Changes in sleep during pregnancy, such as difficulty sleeping, light sleep and nightmares, are normal and affect most women, as a consequence of the hormonal changes typical of this phase.
Other situations that can worsen the quality of sleep of the pregnant woman are the size of the belly, the increase in the desire to go to the bathroom, the heartburn and the increase of the metabolism, which leaves the pregnant woman more active and prepares her for the arrival of the baby.
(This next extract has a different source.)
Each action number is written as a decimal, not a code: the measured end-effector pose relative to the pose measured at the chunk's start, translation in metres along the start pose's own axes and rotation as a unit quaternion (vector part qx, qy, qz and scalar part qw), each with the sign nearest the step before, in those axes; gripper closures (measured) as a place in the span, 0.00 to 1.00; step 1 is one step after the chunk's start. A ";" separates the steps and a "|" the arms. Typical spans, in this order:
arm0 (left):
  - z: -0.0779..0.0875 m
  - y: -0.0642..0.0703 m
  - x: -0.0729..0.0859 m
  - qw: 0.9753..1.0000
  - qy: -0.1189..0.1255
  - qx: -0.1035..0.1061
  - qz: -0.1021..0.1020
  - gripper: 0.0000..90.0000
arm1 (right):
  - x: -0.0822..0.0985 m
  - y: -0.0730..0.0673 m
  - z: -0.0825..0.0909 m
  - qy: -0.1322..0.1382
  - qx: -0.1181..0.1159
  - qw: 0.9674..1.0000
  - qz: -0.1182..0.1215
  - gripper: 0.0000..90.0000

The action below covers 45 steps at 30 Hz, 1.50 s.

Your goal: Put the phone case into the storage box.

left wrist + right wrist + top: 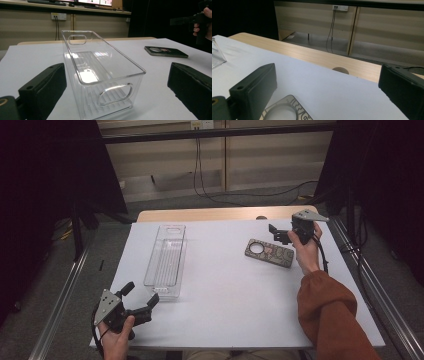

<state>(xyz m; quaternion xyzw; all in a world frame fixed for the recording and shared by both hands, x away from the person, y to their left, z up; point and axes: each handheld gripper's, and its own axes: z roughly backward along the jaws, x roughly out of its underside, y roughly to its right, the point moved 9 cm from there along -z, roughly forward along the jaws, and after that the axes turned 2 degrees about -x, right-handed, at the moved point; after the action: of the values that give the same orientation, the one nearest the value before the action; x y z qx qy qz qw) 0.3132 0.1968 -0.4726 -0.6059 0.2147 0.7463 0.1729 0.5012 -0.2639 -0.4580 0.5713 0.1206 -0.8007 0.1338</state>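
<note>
The right gripper hangs above the far right part of the worktop, its fingers spread wide with nothing between them. Just below and toward the person from those fingers lies the phone case, flat on the white surface, patterned, with a round camera opening at its left end. In the right gripper view the rounded corner of the case peeks up at the bottom edge between the two black fingers, so the case sits directly under and slightly behind the line the gripper looks along. The case's long axis runs roughly left to right across the worktop, tilted a little, which is across the gripper's approach rather than along it.

The left gripper rests low at the near left corner, fingers also wide apart and empty. Straight ahead of it stands the clear plastic bin, upright and empty, its long axis running away from the person; the near handle end faces the left fingers and lies between them in the left gripper view without touching either.

The right hand is plainly the nearer to the case; the left is well apart from it, with the bin between. A pickup would likely call for the right fingers to tip down and close across the case's short width.
</note>
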 end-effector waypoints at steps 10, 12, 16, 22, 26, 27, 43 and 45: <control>0.000 0.000 0.001 1.000 -0.004 0.001 -0.004 0.03 | 0.004 -0.001 -0.010 -0.064 -0.028 0.997 0.014 0.01; 0.000 0.001 0.001 1.000 -0.003 0.002 -0.003 0.03 | 0.005 -0.001 -0.010 -0.080 -0.037 0.996 0.013 0.01; -0.001 0.001 0.001 1.000 -0.003 0.003 -0.002 0.03 | 0.009 -0.002 -0.010 -0.112 -0.054 0.992 0.012 0.02; -0.001 0.001 0.001 1.000 -0.003 0.003 -0.002 0.03 | 0.017 -0.006 -0.011 -0.153 -0.082 0.985 0.014 0.03; -0.001 0.001 0.002 1.000 -0.006 0.001 -0.003 0.03 | 0.022 -0.009 -0.011 -0.175 -0.091 0.980 0.020 0.04; -0.001 0.001 0.002 1.000 -0.006 0.001 -0.003 0.03 | 0.023 -0.010 -0.011 -0.184 -0.094 0.978 0.023 0.04; -0.001 0.002 0.002 1.000 -0.007 0.004 -0.005 0.03 | 0.044 -0.015 -0.005 -0.297 -0.140 0.941 0.082 0.04; -0.001 0.002 0.002 1.000 -0.008 0.003 -0.005 0.03 | 0.045 -0.014 -0.004 -0.305 -0.141 0.938 0.083 0.05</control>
<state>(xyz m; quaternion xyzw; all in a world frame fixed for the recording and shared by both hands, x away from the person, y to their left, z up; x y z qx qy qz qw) 0.3131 0.1948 -0.4747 -0.6009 0.2125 0.7492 0.1804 0.4861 -0.2531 -0.5014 0.2827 0.1373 -0.8975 0.3093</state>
Tips to improve sleep during pregnancy
Some tips for improving sleep in pregnancy are:
- Put thick curtains in the room to avoid light;
- Check the comfort of the room, if the bed and temperature are ideal;
- Always sleep with 2 pillows, one to support the head and another to stay between the knees;
- Avoid watching TV programs or stimulating movies, giving preference to the calm and quiet;
- Consume bananas regularly to prevent cramps;
- Place a 5 cm wedge on the head of the bed to avoid heartburn;
- Avoid consumption of stimulant foods like coca cola, coffee, black tea and green tea.
Another important tip is in the third trimester of gestation, sleeping lying on the left side of the body, to improve blood flow to the baby and to the kidneys.
Following these tips can help improve sleep quality, but if you wake up often at night, try reading a book in the dim light as this promotes sleep. If the difficulty sleeping persists, inform the doctor.